About this task: Retype the data below exactly; skip every image.

[Start of Attachment]

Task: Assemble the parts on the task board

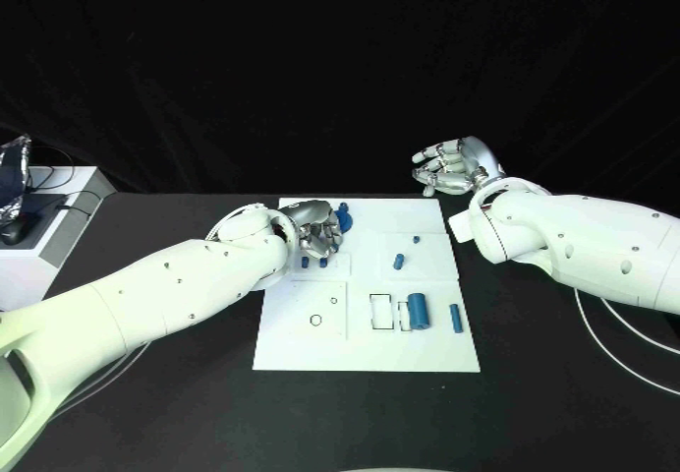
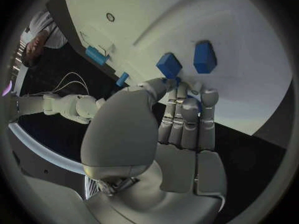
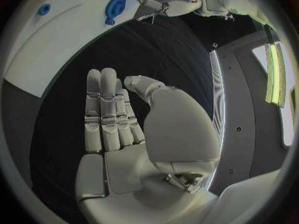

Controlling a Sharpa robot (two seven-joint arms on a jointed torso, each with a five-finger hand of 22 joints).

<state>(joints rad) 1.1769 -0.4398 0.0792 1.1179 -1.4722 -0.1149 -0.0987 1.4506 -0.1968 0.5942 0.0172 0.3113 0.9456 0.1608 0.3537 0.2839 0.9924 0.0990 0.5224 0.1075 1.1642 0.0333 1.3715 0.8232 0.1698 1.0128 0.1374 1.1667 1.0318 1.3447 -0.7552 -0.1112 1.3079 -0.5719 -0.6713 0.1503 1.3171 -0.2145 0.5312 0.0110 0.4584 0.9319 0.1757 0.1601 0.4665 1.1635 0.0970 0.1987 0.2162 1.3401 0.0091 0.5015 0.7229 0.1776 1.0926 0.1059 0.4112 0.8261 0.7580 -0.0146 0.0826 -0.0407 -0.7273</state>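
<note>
Head view: the left hand hangs over the far left part of the flat white rectangular task board on the black surface, fingers curled down among small blue plastic parts. Whether it pinches one I cannot tell. About five further blue pieces lie to its right, among them an upright blue cylinder. The right hand is lifted beyond the board, fingers loosely curled on nothing; the left is nearer.

Left wrist view: two blue blocks sit just past the fingertips.

Right wrist view: straight fingers, holding nothing.
</note>
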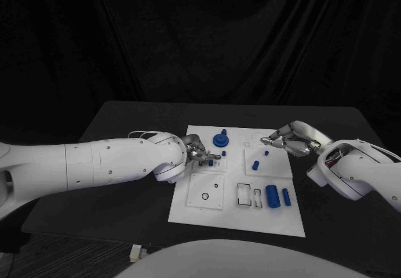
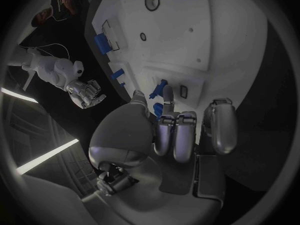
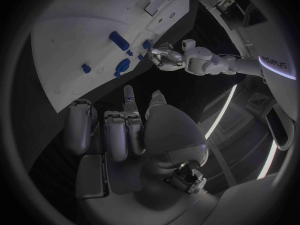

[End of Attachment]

Task response:
Task: Assemble the parts on the task board


Controlling a Sharpa robot (two seven-joint arms on a jointed torso, each with a five-finger hand of 22 joints).

<state>(joints rad) 1.1769 -0.4398 0.0792 1.1179 -1.4722 -0.1149 -0.0987 1.4506 -0.1968 0.5942 0.0172 0.3113 0.9456 0.1608 0.3537 0.2839 0.9924 0.0990 0.5224 0.1075 1.1642 0.0333 1.3715 0.8232 0.1698 1.0128 0.1374 1.1667 1.0318 1.3447 -0.7552 -0.1112 1.3079 -0.5719 -0.6713 0.1503 1.3171 -0.2145 0.5312 0.0110 0.4584 0.9319 0.1757 0.1601 0.4665 1.1635 0.0970 0.1987 0.2162 1.3401 0.0091 0.5015 0.7229 0.1776 1.0926 0.1059 0.4112 0.8261 0.7580 -0.0146 0.0826 -0.0407 -0.7273</state>
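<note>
Head view: the left hand hangs over the far left part of the flat white rectangular task board on the black surface, fingers curled down among small blue plastic parts. Whether it pinches one I cannot tell. About five further blue pieces lie to its right, among them an upright blue cylinder. The right hand is lifted beyond the board, fingers loosely curled on nothing; the left is nearer.

Left wrist view: two blue blocks sit just past the fingertips.

Right wrist view: straight fingers, holding nothing.
</note>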

This completes the requested output.